Service Upgrade

Service Upgrade

After 10 years the Intel Core i7-7700s have been retired.

Replaced with a single UM790 Ryzen 9 7940HS. Added 96GB of DDR5 SODIMM and 1.5 TB of NVMe storage. The unit runs off a tiny Cyber Power ST425VA UPS, with network supplied by a TP-Link Wifi Ethernet Bridge (RE315) connecting to the Starlink Wifi Network.

Setup was without issue. The units claim max 64GB RAM, but forums revealed they would take the new 128GB SODIMMs, and my 96GB was recognized OOTB.

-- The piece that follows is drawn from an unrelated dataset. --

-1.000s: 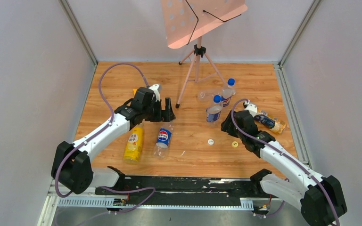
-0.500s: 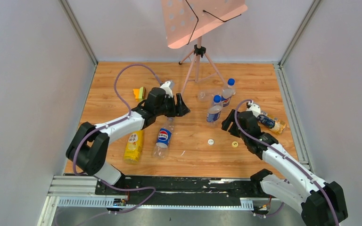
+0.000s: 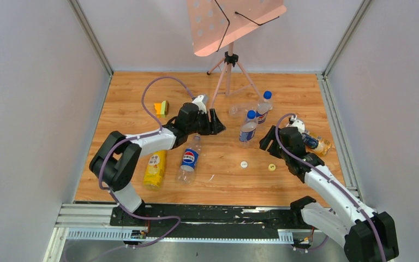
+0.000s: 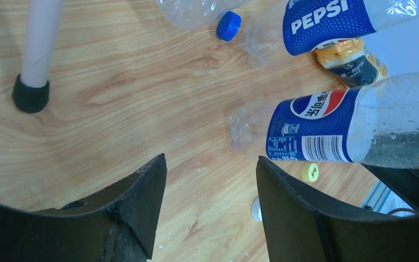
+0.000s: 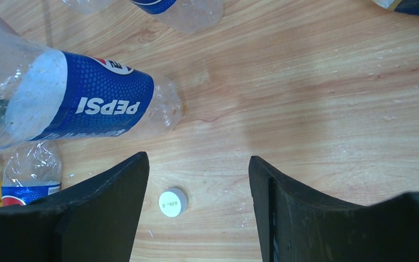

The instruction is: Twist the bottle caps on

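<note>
Top external view: both arms reach over the wooden surface (image 3: 120, 98) with the job partly done. Two upright bottles (image 3: 248, 128) with blue labels stand near the middle, each wearing a blue cap. A white cap (image 3: 244, 164) and a yellow cap (image 3: 272, 167) lie loose on the boards, apart from any bottle. A yellow bottle (image 3: 155, 167) and a Pepsi bottle (image 3: 188, 160) lie on their sides at the near left, and an amber bottle (image 3: 319, 145) lies beside the right arm. These three look yet to be capped, though their necks are too small or too covered to be sure.

The left hand (image 3: 215, 121) hovers wide open, holding nothing, just left of the upright pair. The right hand (image 3: 265, 142), jaws likewise spread and empty, hangs near the white cap, which shows between its fingers in the right wrist view.

In the left wrist view a loose-looking blue cap (image 4: 228, 25) sits at the end of a crumpled clear bottle (image 4: 196, 8); whether it is threaded on or merely lying there cannot be told. The amber bottle is half hidden behind the right arm, and a music stand (image 3: 229, 33) rises at the far edge.
</note>
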Tool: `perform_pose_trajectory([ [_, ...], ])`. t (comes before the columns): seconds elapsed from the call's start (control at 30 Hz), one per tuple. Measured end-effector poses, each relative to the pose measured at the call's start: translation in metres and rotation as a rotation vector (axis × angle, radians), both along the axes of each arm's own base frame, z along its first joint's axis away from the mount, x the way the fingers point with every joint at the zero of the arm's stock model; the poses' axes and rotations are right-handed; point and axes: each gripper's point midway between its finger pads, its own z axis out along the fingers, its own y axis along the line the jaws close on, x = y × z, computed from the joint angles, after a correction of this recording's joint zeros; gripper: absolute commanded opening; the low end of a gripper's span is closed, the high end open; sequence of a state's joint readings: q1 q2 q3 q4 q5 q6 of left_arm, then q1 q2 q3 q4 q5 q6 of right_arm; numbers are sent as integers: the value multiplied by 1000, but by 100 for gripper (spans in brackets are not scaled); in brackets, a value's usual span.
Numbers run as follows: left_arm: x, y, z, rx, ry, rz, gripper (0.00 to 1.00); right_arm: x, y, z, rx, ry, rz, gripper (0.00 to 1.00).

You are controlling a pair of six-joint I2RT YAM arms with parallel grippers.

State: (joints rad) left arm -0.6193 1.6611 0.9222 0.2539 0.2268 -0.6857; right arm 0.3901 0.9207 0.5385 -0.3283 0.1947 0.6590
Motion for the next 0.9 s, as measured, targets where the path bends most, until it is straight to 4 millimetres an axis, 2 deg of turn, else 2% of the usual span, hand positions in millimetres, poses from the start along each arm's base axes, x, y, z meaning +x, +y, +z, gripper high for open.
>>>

Proxmox 8.4 install was quick. VMs were backed up from previous VE, and restored to the new system. There were no unpleasant surprises, IJW.

16 vCPUs, and noticeably faster in a tiny footprint that makes a Mac Mini look big. Runs very cool.

Cluster-Builder deployed a new and identical Kubernetes 1.33 in a few minutes, and longhorn made it easy to restore volume backup data from S3 into the new cluster. Everything came up clean just as it was before.

The UPS, Wifi adapter and UM790 all fit on a serving tray, and it can be moved around the house without an outage. Very handy little micro-data center.

The first actual data center I worked in served the largest call center in Canada at the time. Our server was a dual processor Pentium 90. The server took up more space than a refrigerator, consumed more power, and had a whopping 30GB RAID array that was equally massive. It ran SVR4 straight from Bell Labs, which was my first Unix. The data center was housed in the Air Canada building, with massive UPS and backup generator support, fire suppression and other expensive overhead. This served a 1300 seat 7/24 call center.

I think the serving tray reflects the emerging distributed approach to data centers. The appliance. Taking a distributed systems approach to data center implementation, by networking a series of appliances to an orchestrating control plane, is the future of compute, big and small. Every other approach is a legacy minefield. Keep no pets.


This little rural home lab setup dwarfs the capability of that big AT&T data center by orders of magnitude. And it fits on a serving tray.

The entire setup cost approx. $800 CAD, re-using existing NVMe drives.

AWS wants over $600 / month for similar processing power.

At some point someone is going to start asking questions.